Sacred Heart School students from a large 75 on the sports field in preparation for the school's 75 year anniversary. (LINDA REEVES|FC)

Lake Worth School prepares for 75th birthday

LAKE WORTH | Sacred Heart School students stood side by side on the sports field 10 years ago, when America was experiencing the worst financial crisis since the Great Depression, and the school was struggling and support was down.

Last month, the children took to the field again, but this time the visual created was on a bright and joyful note.

The student body took a designated spot creating a giant number seven and a big number five signifying the school’s more than seven decades of service to the community and academic excellence.

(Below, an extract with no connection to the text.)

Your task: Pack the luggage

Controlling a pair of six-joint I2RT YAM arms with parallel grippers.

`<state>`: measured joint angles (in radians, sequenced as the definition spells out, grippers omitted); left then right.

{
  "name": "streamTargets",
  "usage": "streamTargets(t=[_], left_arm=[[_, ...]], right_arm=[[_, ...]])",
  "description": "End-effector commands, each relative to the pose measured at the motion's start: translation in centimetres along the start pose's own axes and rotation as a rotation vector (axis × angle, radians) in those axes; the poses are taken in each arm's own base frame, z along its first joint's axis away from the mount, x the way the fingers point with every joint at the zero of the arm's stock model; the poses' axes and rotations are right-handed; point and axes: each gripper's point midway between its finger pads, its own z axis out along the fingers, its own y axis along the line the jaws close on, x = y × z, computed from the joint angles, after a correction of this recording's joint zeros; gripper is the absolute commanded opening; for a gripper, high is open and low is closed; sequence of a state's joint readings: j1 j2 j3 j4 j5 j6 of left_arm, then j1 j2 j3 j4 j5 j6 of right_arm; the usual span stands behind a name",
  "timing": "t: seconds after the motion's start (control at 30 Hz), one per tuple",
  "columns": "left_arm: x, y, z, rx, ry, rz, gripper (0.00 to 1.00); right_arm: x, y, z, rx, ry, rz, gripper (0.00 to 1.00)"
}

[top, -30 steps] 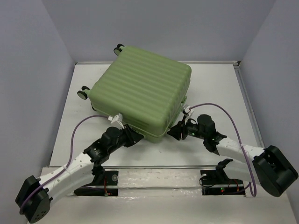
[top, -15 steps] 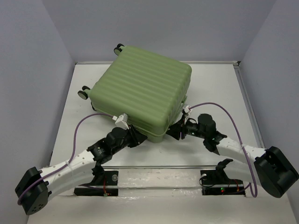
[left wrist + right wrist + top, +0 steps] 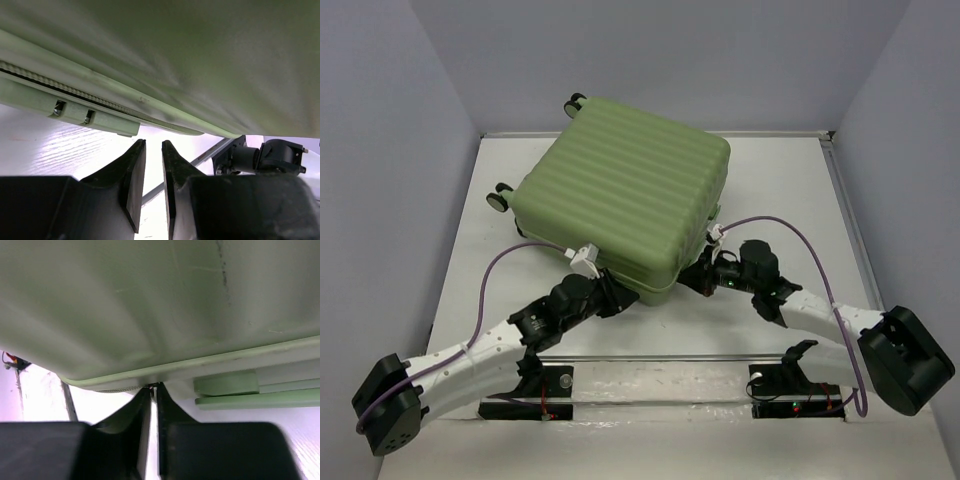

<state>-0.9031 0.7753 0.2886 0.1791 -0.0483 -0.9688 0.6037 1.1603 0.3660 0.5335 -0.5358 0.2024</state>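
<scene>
Light-green and ribbed, the large hard-shell suitcase that is the luggage (image 3: 625,205) lies flat and closed on the white table (image 3: 780,180). It is turned at an angle, with one corner pointing toward the arms and its black wheels (image 3: 573,102) at the far-left side. Over the last second it has not shifted, but both arms have crept in. The left gripper (image 3: 612,296) has slid forward and to the right until it sits right at the near corner. The right gripper (image 3: 700,280) has edged up against the near-right side. In the left wrist view, the left jaws stand narrowly parted with nothing between them, just beneath the overhanging rim and its toothed zip line (image 3: 75,92). In the right wrist view, the right jaws are pressed almost together, their tips touching the seam where the two shell halves meet. Something small and dark sits there, but I cannot tell whether it is a zip tab held between them. My reading is that packing has barely begun: the lid is down, no lining or contents show, and the arms seem to be feeling for the zip or the rim to get the case open. The shell looks smooth, rigid and slightly scuffed, so it is likely slippery for thin fingers
</scene>
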Motion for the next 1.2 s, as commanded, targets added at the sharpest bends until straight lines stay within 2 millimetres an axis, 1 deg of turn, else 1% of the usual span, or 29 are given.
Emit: streamTargets(t=[0.0, 0.1, 0.17, 0.2, 0.23, 0.27, 0.3, 0.33, 0.37, 0.4, 0.47, 0.5, 0.57, 0.6, 0.67, 0.7, 0.73, 0.8, 0.83, 0.87, 0.9, 0.93, 0.97, 1.0, 1.03, 1.07, 1.1, 1.13, 1.17], left_arm=[[-2.9, -4.3, 0.2, 0.106, -0.092, 0.0, 0.3], [-3.3, -4.9, 0.5, 0.121, -0.105, -0.001, 0.3], [-3.7, -5.6, 0.7, 0.141, -0.12, -0.001, 0.3], [-3.7, -5.6, 0.9, 0.137, -0.121, -0.002, 0.3], [-4.1, -6.2, 1.0, 0.154, -0.134, -0.004, 0.3], [-4.3, -6.5, 1.1, 0.16, -0.139, -0.007, 0.3], [-4.3, -6.5, 1.4, 0.157, -0.141, -0.007, 0.3], [-4.8, -7.3, 1.4, 0.176, -0.15, -0.008, 0.3], [-4.7, -7.4, 1.7, 0.173, -0.147, -0.007, 0.3], [-4.8, -7.6, 1.9, 0.174, -0.148, -0.004, 0.3], [-5.2, -8.6, 2.1, 0.188, -0.153, 0.004, 0.3], [-5.1, -8.7, 2.5, 0.187, -0.149, 0.007, 0.3], [-5.1, -9.4, 2.8, 0.201, -0.147, 0.01, 0.3], [-4.6, -9.4, 3.3, 0.195, -0.132, 0.015, 0.3], [-4.3, -10.1, 4.0, 0.2, -0.116, 0.025, 0.3], [-4.1, -10.4, 4.2, 0.205, -0.109, 0.031, 0.3], [-4.2, -11.1, 4.2, 0.216, -0.106, 0.043, 0.3], [-4.3, -10.8, 4.5, 0.178, -0.098, 0.062, 0.31], [-3.8, -9.0, 4.5, 0.09, -0.069, 0.11, 0.33], [-5.3, -9.1, 4.2, 0.05, -0.112, 0.125, 0.4], [-6.2, -8.9, 3.2, 0.028, -0.132, 0.141, 0.46], [-6.3, -7.5, 2.4, -0.039, -0.118, 0.179, 0.62], [-6.9, -7.0, 1.5, -0.061, -0.133, 0.189, 0.72], [-8.7, -6.9, -0.3, -0.064, -0.185, 0.18, 0.79], [-8.8, -5.1, -1.5, -0.131, -0.167, 0.203, 0.85], [-9.7, -4.6, -2.6, -0.148, -0.187, 0.204, 0.93], [-10.8, -4.4, -3.8, -0.159, -0.212, 0.204, 0.95], [-14.5, -3.4, -7.0, -0.193, -0.322, 0.179, 0.98], [-14.7, -3.7, -7.4, -0.196, -0.323, 0.201, 0.99]], right_arm=[[-4.5, 1.5, 0.6, -0.05, -0.148, -0.054, 0.07], [-4.3, 2.3, 0.2, -0.054, -0.161, -0.022, 0.07], [-3.1, 3.8, -0.2, -0.069, -0.144, -0.006, 0.07], [-1.9, 4.2, -0.3, -0.063, -0.112, 0.012, 0.07], [-1.0, 5.5, -0.4, -0.064, -0.1, 0.022, 0.07], [-0.2, 6.0, -0.5, -0.055, -0.083, 0.028, 0.07], [1.1, 5.7, -0.6, -0.006, -0.048, 0.057, 0.07], [2.0, 6.3, -0.8, -0.002, -0.027, 0.065, 0.07], [3.9, 7.9, -0.9, -0.024, 0.043, 0.069, 0.07], [4.9, 8.5, -1.0, -0.018, 0.076, 0.07, 0.07], [6.0, 8.8, -1.0, 0.042, 0.112, 0.079, 0.07], [6.7, 9.9, -1.0, 0.047, 0.142, 0.08, 0.07], [6.8, 11.0, -0.5, 0.045, 0.151, 0.081, 0.07], [6.4, 12.3, 0.4, 0.043, 0.153, 0.076, 0.07], [6.0, 13.0, 1.7, 0.079, 0.156, 0.063, 0.07], [5.0, 13.3, 3.5, 0.128, 0.137, 0.06, 0.07], [4.5, 13.0, 4.5, 0.17, 0.123, 0.065, 0.07], [3.1, 12.3, 6.2, 0.254, 0.072, 0.094, 0.07], [2.4, 11.3, 7.2, 0.335, 0.021, 0.124, 0.07], [1.9, 10.8, 7.6, 0.364, -0.015, 0.14, 0.07], [1.2, 10.7, 8.0, 0.381, -0.065, 0.179, 0.07], [1.2, 9.7, 8.0, 0.434, -0.093, 0.19, 0.07], [1.2, 9.3, 7.9, 0.455, -0.107, 0.201, 0.07], [1.1, 9.2, 7.9, 0.459, -0.121, 0.213, 0.07], [1.2, 9.0, 7.8, 0.469, -0.127, 0.221, 0.07], [1.4, 8.8, 7.7, 0.474, -0.126, 0.222, 0.07], [1.7, 8.7, 7.6, 0.476, -0.12, 0.223, 0.07], [2.0, 8.6, 7.4, 0.479, -0.117, 0.232, 0.07], [2.1, 8.5, 7.4, 0.479, -0.114, 0.231, 0.07]])
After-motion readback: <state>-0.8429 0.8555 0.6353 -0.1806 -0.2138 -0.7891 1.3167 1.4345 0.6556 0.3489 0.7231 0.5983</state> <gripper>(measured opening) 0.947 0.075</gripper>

“We are celebrating our 75th anniversary,” said Taylor Burton, who helped direct the students as they came marching onto the field wearing red, white and black uniforms.

Burton is an assistant teacher who is among the 30 other staff members at Sacred Heart. This year the school celebrates a full enrollment, with prospective students on waiting lists. Before classes began this year, Sacred Heart completed renovations, additions and upgrades inside and out, and everything is moving along smoothly.

Burton reflected back 10 years ago when she was a student at her beloved Sacred Heart. Beginning there in Pre-k, she was 13 and in the seventh grade during the 2008-2009 school year when Sacred Heart School was struggling and reached out for help .

At that time the students went on the field and created a fundraising video and posted it on YouTube. It received thousands of hits, along with contributions, including those from local donors. Individuals who have been touched by the charming little school that serves children from low-income households showed their own continued support for Sacred Heart’s goal — to provide students with a top-notch, challenging academic curriculum in a “nurturing, spiritual and compassionate Catholic environment,” according to school leaders.

Burton said she is grateful that she is back at school and part of the close-knit community as it celebrates 75 years. She is excited about the agenda of events planned to mark the anniversary. The first event is a “Dinner Dance From the Heart” Feb. 23, 2019, taking place in school facilities.
“Being a part of the staff, I feel like I am giving back to the school that made me who I am today,” said Burton. “When we were on the field (last month for the photo), I took a moment and stepped back to take in the moment.”

The administration has continued through the years with even a stronger commitment to children, establishing a reputation of excellence in education and outreach and assistance to the less fortunate children of the area. School administrators and faculty and staff are also steadfast in mission.

The school mission statement captures what Sacred Heart is all about: “As a faith community enthroned in the Sacred Heart of Jesus, our mission is to provide all of our students of diverse cultures and abilities an education of excellence in a Christ-centered environment, encourage them to live the Gospel values and prepare them for success in higher education and life.”

Candice Tamposi, principal of the school for 16 years has led the school through the storms and now guides it through smoother waters and successful times.

“Our academic curriculum is challenging and builds a firm foundation for our students. We offer our students a full physical education program with opportunities to participate in interscholastic sports. In addition, we foster talent in both the fine and performing arts-visual, music and drama. Our overall objective is to educate the whole child, spiritually, emotionally and intellectually, in preparation for their future.”

This year, school enrollment is 235. The classes are kept small since the school features a wide variety of teaching techniques and lesson adaptions that educators use to instruct the diverse group of students with diverse learning needs.

Amongst the student body, 80 percent of the students are African-American or Haitian-American, 15 percent are Hispanic and five percent are Anglo-American according to Camposi, who added that 93 percent of the students are on scholarships. The school provides an array of scholarship opportunities.

“Most (student families) are at poverty level,” Camposi said.

According to Sue Tiller, school finance officer and director of the school kitchen operations, the school’s National School Lunch Program keeps bodies strong and healthy and provides 400 meals a day. Through the national lunch program of the U.S. Department of Agriculture Food and Nutrition Service, Sacred Heart features free breakfast, lunch and snacks, and the meals are healthy, nutritious and made with organic ingrediencies.

The wide assortment of food items served up is also a learning experience for the youngsters, according to Tiller, who said many of the students have not ventured beyond sugary drinks, cereals loaded with sugar and fast foods with preservatives, fat and calories.

“The kids are opening up to new foods,” she said. “We are opening them up to eating healthy. We want to stop childhood obesity.”

The new food program is just one of the new developments at the school. Generous school supporter Dorothy Conty Finnegan helped Sacred Heart renovate the old Madonna Hall, at the heart of school activities. With a recent facelift, the hall looks new.

The school also made upgrades to computers and is now using Apple technology. The students are using an array of Apple programs including iBooks, iMovie and Keynote. The multimedia center has undergone a complete renovation and now features a stage, sound and light and laser system, along with new furniture and air-conditioning unit. The school kitchen is also remodeled and upgraded.